Moldbug Was Just the Beginning
Curtis Yarvin didn’t invent the disease.
He just named a symptom early — wrapped it in baroque metaphors, pseudohistory, and a fresh coat of libertarian despair.
But the real threat is what came after:
The Digital Emperor Archetype — a new kind of power-seeker for the digital age.
Less crown, more clout.
Less sword, more stack.
The idea?
You don’t need to win elections or coups.
You just own the infrastructure and publish enough philosophy to convince others that domination is just efficient design.
Identifying the Digital Emperor
Look for these traits:
Hyper-educated but emotionally stunted — fluent in systems, allergic to vulnerability.
Wears the costume of the outsider while networking with the elite.
Obsessed with “order” but only if they define it.
Thinks governance is a UX problem.
Claims to be post-political, yet can’t stop punching down.
Wants a world where the smartest person wins — and they’ve pre-decided that person is themselves.
They write long threads.
They publish “manifestos.”
They start DAOs and found cities in the desert.
They launch coins, then call them post-state currencies.
They are engineers of control systems
masquerading as philosophers of liberation.
Familiar Faces in the Court
Peter Thiel — The patron saint of techno-feudalists. Thinks competition is for losers and that freedom comes from owning monopoly-level power over others.
Balaji Srinivasan — Speaks in the cadence of prophecy, promotes the exit fantasy as if power structures disappear when you switch VPNs.
Patri Friedman — Literal grandson of Milton Friedman, rebranding feudalism as floating real estate.
Elon Musk (on weekends) — Dresses like a meme king but increasingly talks like an emperor who resents that peasants don’t clap harder.
Assorted Substack Monarchists — Each convinced that if we just tried monarchy one more time, it’ll work, because this time the king has a Discord.
They call themselves builders, rationalists, visionaries.
But what they build is always the same:
A world where no one can question them without being exited from the system.
Exit Is Not Freedom
All Digital Emperors promote the myth of exit —
“If you don’t like it, just leave.”
A patch. A city. A protocol. A coin. A sovereign suburb.
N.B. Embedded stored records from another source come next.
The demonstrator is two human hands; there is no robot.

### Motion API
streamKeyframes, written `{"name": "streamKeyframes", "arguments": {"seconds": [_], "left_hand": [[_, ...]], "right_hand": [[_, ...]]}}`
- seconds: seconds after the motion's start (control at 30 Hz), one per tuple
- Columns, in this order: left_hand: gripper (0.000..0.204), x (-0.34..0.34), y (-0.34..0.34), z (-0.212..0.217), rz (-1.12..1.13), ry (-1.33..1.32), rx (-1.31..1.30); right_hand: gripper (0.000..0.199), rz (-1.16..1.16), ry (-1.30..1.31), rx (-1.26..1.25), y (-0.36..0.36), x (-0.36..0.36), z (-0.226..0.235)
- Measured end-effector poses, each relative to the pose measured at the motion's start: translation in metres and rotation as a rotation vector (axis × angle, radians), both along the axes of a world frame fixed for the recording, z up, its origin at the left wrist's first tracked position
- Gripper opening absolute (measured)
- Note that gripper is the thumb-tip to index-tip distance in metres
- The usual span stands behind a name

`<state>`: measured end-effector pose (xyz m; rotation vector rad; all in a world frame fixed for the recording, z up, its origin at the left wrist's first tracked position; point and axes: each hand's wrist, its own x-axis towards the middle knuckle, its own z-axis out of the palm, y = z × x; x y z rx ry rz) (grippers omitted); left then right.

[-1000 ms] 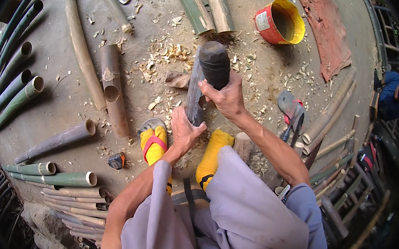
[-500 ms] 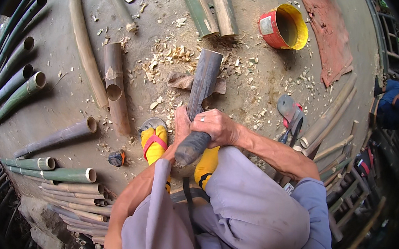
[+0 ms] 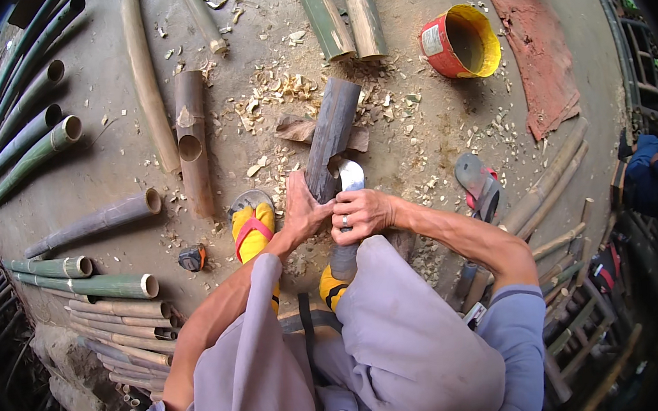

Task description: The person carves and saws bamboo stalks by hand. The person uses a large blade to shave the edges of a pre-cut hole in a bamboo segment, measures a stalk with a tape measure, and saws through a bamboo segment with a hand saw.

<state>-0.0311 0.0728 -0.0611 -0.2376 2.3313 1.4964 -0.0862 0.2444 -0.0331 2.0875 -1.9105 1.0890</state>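
Note:
A dark grey bamboo piece (image 3: 330, 123) lies aslant before my feet, its far part resting on a rough brown wood block (image 3: 296, 128). My left hand (image 3: 303, 210) is closed round its near end. Close beside it, my right hand (image 3: 364, 215), with a ring on one finger, is wrapped round a knife with a short curved shiny blade (image 3: 351, 175). The blade stands at a notch in the bamboo's right side. Below the right fist shows a thick greyish handle (image 3: 344, 260), near my knee.
Pale shavings (image 3: 287, 88) litter the ground. A red and yellow bucket (image 3: 462, 43) lies tilted at far right, by a reddish sheet (image 3: 539, 54). Several bamboo poles (image 3: 99, 222) lie at left. A small black and orange object (image 3: 192, 258) sits near my left foot (image 3: 253, 232).
The thick handle has swung down from in front of my hands toward my knee, and the shiny blade has come into view beside the bamboo. My right hand has moved slightly right and down.

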Motion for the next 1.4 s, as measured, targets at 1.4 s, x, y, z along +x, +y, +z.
{"name": "streamKeyframes", "arguments": {"seconds": [1.4], "left_hand": [[0.061, -0.015, -0.002, 0.022, -0.004, -0.140, 0.195]], "right_hand": [[0.026, -1.136, 0.045, 0.608, 0.160, 0.075, 0.017]]}}
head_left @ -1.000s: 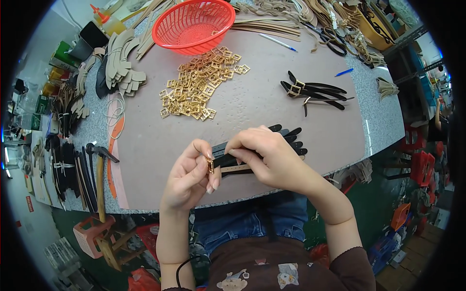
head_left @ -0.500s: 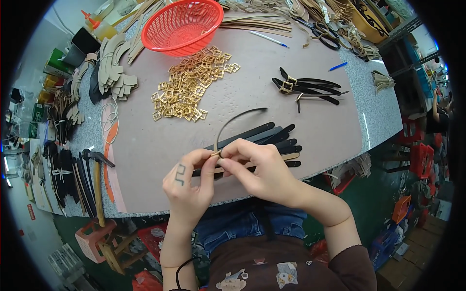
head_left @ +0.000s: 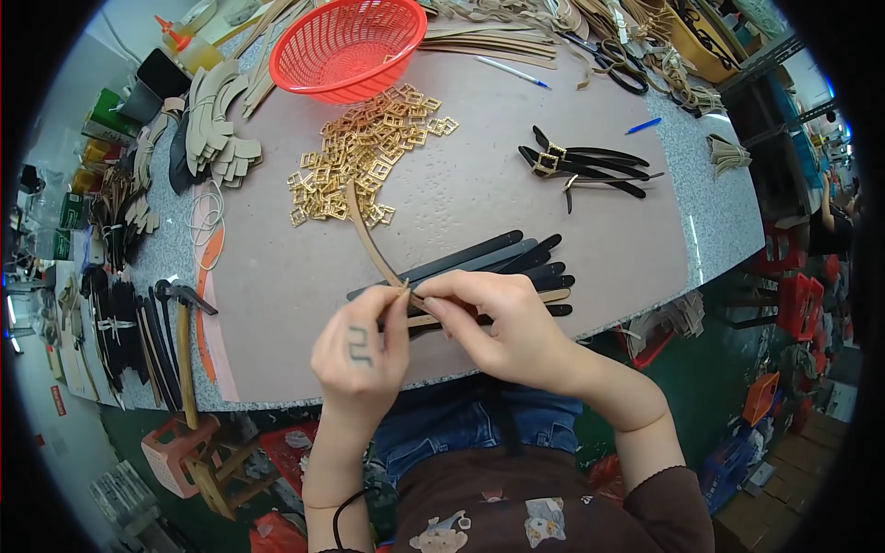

But here’s what they never admit:
Exit assumes you can leave.
Exit assumes you’ll be allowed back in.
Exit assumes you’re not the product being extracted from the system in the first place.
In their world, freedom isn’t about dignity — it’s about mobility tokens.
If you don’t like the rules?
Find a new master.
Or build your own patch and become someone else's master.
It’s not liberty.
It’s a vending machine of rulers, and you better have the right crypto.
Why This Archetype Is Dangerous
Because it doesn’t look like fascism.
It looks like design thinking.
It smells like logic.
It sounds like competence.
But underneath?
It’s the same old thirst for hierarchy, obedience, and control —
dressed in code, wrapped in graphs, and laundered through angel investment rounds.
They don't want to fix the world.
They want to own the terrain where you ask if it’s broken.
And Moldbug?
He gave them the script.
He made authoritarianism sound clever, efficient, inevitable.
He didn’t spark a revolution.
He seeded the ideology of the post-democratic billionaire class.
And they’ve been beta testing tyranny ever since.
What We Do Now
Name them. Strip away the mystique.
Translate their fantasies into consequences.
Refuse the aesthetics of inevitability — no matter how sleek the UI.
Reclaim complexity from those who say "messy" equals "broken."
Demand governance that centers people, not profit margins or processor speeds.
Because this isn’t about tech.
It’s about whether the future belongs to everyone, or just to the ones who bought the servers first.
TL;DR
Digital Emperors are the new monarchists — they just use servers instead of swords.
Moldbug gave them the script.
Their ideas are dressed as innovation, but powered by control.
Exit is not freedom. Choice without rights is not liberty.
The future doesn’t need kings. It needs people who aren’t afraid of shared power.